It takes only a small mistake or a second of inattention to cause a deadly traffic accident. If that accident involves an 18-wheeler, the risk of injury and death increases considerably — and people in smaller vehicles are the most vulnerable.
According to the Insurance Institute for Highway Safety (IIHS), 4,136 people died in large truck crashes in 2018. Only 16 percent of those deaths were large truck occupants, while 67 percent were occupants of other cars. Why do 18-wheelers pose such a singular threat to other drivers on the road? We’ve compiled a list of the most common factors that can lead to these devastating accidents.
Weight and Size
The U.S. Department of Transportation enforces legal weight, width, and length limits for semi trucks and trailers. But at a gross weight of 80,000 pounds and at 48 feet long, these vehicles are still inherently challenging to maneuver. Here’s why:
- Accelerate/stop distance and difficulty making turns. For an 18-wheeler, it takes longer to accelerate and to come to a complete stop. Sudden braking can cause the truck to “jacknife,” which means the cab and the trailer go in different directions. Semi trucks also can’t make sharp or last-minute turns as nimbly as smaller vehicles.
- Blind spots. There are blind spot danger zones on all four sides of an 18-wheeler. According to the Federal Motor Carrier Safety Administration (FMCSA), the front and back blind spot areas extend to 20 feet ahead and 30 feet behind, which is why trucks need a larger following distance. Blind spots on the sides — particularly on the right, where there is lower visibility — mean that other drivers should be careful while passing 18-wheelers.

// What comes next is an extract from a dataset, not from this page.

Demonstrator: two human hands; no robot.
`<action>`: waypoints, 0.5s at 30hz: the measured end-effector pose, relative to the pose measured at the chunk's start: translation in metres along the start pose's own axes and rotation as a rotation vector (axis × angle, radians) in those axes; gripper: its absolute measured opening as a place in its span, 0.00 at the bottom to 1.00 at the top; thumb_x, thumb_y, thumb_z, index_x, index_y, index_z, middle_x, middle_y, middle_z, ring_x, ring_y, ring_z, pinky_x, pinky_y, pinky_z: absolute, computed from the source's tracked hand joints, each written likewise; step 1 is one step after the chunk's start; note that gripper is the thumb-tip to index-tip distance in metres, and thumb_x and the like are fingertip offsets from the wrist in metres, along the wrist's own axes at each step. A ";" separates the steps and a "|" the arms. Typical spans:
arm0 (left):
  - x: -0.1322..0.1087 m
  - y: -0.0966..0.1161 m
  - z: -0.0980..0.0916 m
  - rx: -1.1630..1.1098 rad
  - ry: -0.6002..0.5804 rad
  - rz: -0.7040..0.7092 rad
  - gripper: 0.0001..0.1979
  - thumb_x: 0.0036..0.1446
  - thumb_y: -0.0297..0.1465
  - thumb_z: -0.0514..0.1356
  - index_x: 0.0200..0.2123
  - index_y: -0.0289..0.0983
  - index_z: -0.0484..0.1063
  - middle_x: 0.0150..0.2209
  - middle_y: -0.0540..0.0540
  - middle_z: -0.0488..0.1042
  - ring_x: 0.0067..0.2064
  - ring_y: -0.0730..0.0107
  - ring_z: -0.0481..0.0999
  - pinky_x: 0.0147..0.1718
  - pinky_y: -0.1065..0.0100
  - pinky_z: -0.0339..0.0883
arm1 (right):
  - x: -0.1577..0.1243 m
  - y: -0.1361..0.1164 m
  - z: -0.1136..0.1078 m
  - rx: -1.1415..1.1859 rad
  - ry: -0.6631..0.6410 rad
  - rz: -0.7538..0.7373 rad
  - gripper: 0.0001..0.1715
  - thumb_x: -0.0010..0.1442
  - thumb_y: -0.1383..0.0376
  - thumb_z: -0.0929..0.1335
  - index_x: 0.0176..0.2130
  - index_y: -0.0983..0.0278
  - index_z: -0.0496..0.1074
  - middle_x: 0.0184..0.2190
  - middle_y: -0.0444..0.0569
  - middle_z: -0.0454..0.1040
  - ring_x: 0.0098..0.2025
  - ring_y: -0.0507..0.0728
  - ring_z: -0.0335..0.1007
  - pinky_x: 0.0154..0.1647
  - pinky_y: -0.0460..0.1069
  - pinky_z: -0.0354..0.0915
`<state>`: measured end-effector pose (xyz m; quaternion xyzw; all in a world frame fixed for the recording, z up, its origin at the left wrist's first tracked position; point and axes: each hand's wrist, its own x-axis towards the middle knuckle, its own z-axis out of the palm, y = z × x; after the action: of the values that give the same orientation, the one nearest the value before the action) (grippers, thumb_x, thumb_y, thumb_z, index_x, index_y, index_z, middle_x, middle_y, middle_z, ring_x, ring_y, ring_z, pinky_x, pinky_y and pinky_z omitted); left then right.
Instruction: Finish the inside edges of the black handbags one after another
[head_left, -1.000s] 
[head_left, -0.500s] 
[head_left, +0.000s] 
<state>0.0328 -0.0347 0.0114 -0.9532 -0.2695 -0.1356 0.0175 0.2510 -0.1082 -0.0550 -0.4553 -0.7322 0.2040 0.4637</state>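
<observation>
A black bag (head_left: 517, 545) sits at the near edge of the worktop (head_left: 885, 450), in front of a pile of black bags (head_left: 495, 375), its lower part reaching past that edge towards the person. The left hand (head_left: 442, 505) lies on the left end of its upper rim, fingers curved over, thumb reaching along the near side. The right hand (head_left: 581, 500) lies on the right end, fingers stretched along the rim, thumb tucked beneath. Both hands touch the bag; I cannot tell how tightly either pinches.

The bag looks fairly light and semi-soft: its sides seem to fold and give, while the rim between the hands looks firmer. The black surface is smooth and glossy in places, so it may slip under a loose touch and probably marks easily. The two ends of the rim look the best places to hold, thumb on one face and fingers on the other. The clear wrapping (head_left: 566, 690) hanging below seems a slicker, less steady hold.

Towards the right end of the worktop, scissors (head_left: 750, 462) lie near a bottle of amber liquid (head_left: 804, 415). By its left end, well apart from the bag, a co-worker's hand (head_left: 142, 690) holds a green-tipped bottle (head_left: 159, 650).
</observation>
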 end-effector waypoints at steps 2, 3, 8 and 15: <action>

- Load distribution. In addition to adhering to the maximum weight limit, truck loads must also be properly distributed between the various axles according to their size to prevent the load from being unbalanced. When this is not executed properly, the truck becomes harder to maneuver.
Driver Inattention and Recklessness
Simple precautions could prevent many devastating 18-wheeler accidents. Unfortunately, truck drivers and their employers don’t always take the measures necessary to ensure everyone’s safety on the road.
- Fatigue. While employers and drivers are required to adhere to Hours of Service (HoS) guidelines set forth by the FMCSA, companies sometimes incentivize drivers to make good time on deliveries or penalize drivers who fall behind. As a result, drivers may push through exhaustion and pull longer shifts on the road. According to the National Safety Council, driving while fatigued worsens reaction time, awareness of hazards, and ability to sustain attention.
- Reckless or distracted driving. The pressure to make deliveries on time can also motivate drivers to speed and drive aggressively. Boredom can also be a problem for those who spend so much solitary time on the road, which can lead to distraction from mobile device use.
- Drug and alcohol abuse. Factors such as long shifts, late hours, productivity demands, distance from family and community, and insufficient compensation can contribute to truck drivers’ use of alcohol, methamphetamines, marijuana, and other substances.
Insufficient Driver Training
A commercial driving license (CDL) and training is required in order to obtain a job as a commercial truck driver. But schools can vary in their approach, and some do not do an adequate job preparing their students for the realities of the job.
Employers can also contribute to the problem. Here are a few of the mistakes they make that allow inexperienced drivers on the road.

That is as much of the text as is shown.